● **WORK ITEM**
Transcribe nothing but the lines from the one with "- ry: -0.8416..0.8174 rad" to the end of the entries, both included, keeping each exact and leaving every picture out.

= Beginning of Section =

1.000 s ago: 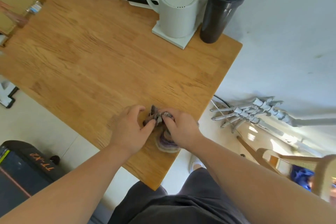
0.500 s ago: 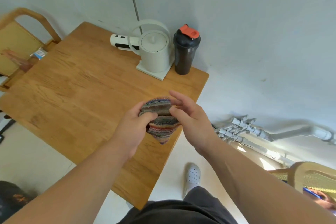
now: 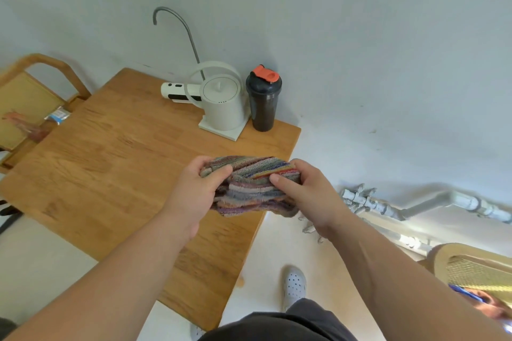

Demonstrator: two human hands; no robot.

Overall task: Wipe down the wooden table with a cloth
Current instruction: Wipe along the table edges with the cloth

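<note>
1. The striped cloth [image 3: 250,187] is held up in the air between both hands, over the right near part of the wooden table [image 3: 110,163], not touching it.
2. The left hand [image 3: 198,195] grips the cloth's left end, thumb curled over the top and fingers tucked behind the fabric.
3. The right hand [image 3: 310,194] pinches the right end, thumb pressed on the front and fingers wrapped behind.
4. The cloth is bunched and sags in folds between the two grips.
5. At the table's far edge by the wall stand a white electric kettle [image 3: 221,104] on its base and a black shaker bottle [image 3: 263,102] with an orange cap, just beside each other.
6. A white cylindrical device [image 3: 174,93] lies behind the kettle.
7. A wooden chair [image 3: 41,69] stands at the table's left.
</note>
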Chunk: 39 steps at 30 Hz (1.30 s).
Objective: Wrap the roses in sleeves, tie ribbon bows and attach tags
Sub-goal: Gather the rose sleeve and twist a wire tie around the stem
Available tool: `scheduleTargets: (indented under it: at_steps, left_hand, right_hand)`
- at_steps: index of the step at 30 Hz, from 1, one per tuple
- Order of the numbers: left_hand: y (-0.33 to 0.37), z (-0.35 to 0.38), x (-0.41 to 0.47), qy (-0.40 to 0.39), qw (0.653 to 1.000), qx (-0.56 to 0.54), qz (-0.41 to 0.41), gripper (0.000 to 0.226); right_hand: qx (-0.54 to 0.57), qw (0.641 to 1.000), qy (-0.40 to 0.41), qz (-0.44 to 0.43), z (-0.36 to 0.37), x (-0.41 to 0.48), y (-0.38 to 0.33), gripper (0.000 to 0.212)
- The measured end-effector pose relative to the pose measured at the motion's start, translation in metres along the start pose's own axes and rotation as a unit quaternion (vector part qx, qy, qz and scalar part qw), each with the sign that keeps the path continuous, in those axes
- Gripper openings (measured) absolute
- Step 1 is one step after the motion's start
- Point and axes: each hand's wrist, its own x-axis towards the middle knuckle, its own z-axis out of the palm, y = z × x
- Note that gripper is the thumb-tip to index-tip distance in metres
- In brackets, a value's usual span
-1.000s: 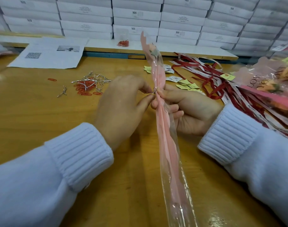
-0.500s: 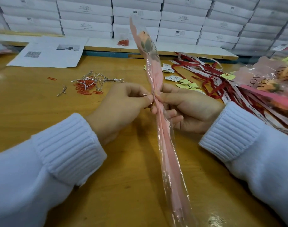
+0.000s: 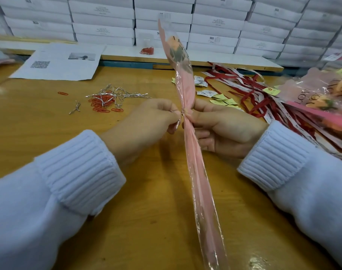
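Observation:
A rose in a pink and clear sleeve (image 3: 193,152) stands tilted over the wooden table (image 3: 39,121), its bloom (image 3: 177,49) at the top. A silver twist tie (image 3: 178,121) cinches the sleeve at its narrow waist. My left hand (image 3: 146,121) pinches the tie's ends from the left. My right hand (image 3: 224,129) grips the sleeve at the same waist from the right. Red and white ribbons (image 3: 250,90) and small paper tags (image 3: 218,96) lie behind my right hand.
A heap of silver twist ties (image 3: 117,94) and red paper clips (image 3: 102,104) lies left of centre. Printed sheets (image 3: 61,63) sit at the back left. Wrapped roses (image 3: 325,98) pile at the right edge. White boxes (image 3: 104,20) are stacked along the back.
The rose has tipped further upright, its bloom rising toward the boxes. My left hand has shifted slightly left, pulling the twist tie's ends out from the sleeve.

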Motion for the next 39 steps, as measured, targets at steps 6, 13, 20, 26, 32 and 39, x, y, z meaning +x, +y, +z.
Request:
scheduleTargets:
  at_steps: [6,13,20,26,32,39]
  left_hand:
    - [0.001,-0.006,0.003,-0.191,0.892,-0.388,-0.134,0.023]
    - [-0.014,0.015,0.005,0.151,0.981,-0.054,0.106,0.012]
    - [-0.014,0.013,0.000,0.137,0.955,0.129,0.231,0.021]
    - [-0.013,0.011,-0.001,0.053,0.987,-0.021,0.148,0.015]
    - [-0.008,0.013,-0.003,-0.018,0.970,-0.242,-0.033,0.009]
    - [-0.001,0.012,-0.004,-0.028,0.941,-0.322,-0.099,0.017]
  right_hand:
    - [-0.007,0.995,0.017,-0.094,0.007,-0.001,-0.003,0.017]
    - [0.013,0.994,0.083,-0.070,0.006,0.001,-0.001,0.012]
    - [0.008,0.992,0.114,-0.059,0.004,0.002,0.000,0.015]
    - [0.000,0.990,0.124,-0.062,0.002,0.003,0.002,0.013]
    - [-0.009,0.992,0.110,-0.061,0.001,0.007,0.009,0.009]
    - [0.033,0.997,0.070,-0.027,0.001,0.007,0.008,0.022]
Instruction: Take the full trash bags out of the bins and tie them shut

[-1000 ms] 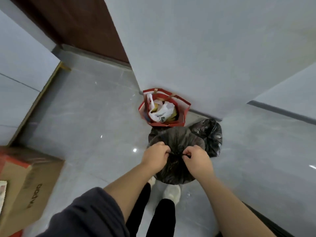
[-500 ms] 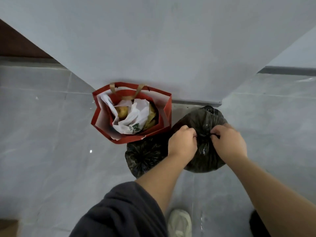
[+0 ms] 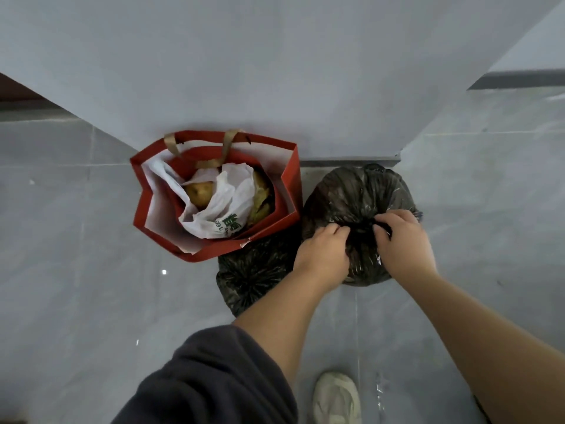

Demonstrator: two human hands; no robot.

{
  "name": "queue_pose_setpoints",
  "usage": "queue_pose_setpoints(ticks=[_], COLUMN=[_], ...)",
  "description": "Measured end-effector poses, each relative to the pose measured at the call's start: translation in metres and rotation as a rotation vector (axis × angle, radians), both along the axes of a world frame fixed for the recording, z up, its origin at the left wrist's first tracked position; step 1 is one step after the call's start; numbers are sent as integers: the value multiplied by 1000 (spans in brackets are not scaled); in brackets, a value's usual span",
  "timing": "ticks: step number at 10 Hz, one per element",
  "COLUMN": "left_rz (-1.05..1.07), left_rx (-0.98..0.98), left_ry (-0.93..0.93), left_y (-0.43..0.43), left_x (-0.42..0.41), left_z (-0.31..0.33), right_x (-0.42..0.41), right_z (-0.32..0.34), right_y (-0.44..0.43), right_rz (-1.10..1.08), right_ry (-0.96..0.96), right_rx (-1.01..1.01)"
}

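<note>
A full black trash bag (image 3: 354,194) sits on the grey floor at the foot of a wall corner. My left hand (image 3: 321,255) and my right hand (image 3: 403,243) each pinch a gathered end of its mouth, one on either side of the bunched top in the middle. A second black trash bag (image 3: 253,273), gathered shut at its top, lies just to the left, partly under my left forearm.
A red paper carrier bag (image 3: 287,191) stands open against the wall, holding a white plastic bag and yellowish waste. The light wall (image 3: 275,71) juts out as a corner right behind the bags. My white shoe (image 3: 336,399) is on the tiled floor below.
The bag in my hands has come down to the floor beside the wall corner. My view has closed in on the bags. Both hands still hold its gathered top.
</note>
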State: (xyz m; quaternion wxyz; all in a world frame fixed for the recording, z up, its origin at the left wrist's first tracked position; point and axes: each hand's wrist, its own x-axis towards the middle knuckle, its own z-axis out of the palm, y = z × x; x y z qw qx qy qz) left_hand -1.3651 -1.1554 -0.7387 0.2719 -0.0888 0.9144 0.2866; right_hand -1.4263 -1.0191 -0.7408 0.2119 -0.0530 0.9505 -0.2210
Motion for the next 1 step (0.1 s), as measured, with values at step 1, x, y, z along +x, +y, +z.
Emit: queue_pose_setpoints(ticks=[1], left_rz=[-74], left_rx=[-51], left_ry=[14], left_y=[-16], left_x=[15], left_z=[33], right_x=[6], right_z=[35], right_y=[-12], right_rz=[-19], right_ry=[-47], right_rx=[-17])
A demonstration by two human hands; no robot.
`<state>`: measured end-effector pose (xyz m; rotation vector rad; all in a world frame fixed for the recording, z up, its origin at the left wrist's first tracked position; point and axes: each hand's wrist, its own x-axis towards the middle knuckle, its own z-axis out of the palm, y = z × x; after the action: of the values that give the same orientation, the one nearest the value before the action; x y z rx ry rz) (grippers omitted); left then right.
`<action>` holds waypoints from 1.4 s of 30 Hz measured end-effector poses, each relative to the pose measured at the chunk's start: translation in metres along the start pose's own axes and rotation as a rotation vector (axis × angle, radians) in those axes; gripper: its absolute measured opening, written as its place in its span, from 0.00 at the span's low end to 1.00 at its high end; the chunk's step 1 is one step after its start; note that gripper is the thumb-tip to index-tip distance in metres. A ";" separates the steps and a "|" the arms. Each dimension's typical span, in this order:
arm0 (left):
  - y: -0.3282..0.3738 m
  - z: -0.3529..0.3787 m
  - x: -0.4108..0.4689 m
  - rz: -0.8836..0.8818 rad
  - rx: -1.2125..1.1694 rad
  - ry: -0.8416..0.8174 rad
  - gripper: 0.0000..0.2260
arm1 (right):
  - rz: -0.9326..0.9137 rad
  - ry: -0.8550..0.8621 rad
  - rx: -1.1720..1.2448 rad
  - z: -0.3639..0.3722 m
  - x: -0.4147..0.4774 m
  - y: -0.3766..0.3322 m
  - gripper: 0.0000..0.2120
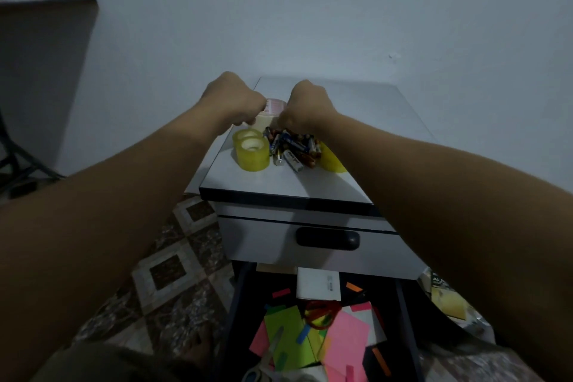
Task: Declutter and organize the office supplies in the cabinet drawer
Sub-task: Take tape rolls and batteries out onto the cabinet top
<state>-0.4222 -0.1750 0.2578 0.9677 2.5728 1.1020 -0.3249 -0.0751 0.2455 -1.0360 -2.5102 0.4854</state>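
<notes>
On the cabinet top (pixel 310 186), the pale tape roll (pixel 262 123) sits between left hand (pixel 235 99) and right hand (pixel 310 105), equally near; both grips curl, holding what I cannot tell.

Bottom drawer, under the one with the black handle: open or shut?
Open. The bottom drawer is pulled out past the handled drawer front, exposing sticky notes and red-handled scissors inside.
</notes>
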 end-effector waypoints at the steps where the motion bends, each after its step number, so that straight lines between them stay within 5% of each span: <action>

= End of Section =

● **SOLUTION FOR THIS PROBLEM**
  - ry: -0.8416..0.8174 rad
  - gripper: 0.0000..0.2260
arm1 (right):
  - rz: -0.9326..0.9137 rad
  - ry: -0.8550..0.8621 rad
  - rx: -1.1720..1.2448 rad
  - z: -0.3639..0.3722 m
  - x: -0.4147..0.4774 m
  - y: -0.3766..0.3322 m
  - gripper: 0.0000..0.2120
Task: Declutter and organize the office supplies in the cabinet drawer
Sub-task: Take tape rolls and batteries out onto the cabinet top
<state>-0.4222 -0.1750 0.2578 0.9677 2.5728 1.1020 -0.3249 -0.0751 0.2455 -1.0360 -2.5102 0.4854</state>
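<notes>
On the cabinet top (pixel 310 186), the pale tape roll (pixel 262 123) sits between left hand (pixel 235 99) and right hand (pixel 310 105), equally near; both grips curl, holding what I cannot tell.

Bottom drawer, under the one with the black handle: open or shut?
Open. The bottom drawer is pulled out past the handled drawer front, exposing sticky notes and red-handled scissors inside.
</notes>
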 end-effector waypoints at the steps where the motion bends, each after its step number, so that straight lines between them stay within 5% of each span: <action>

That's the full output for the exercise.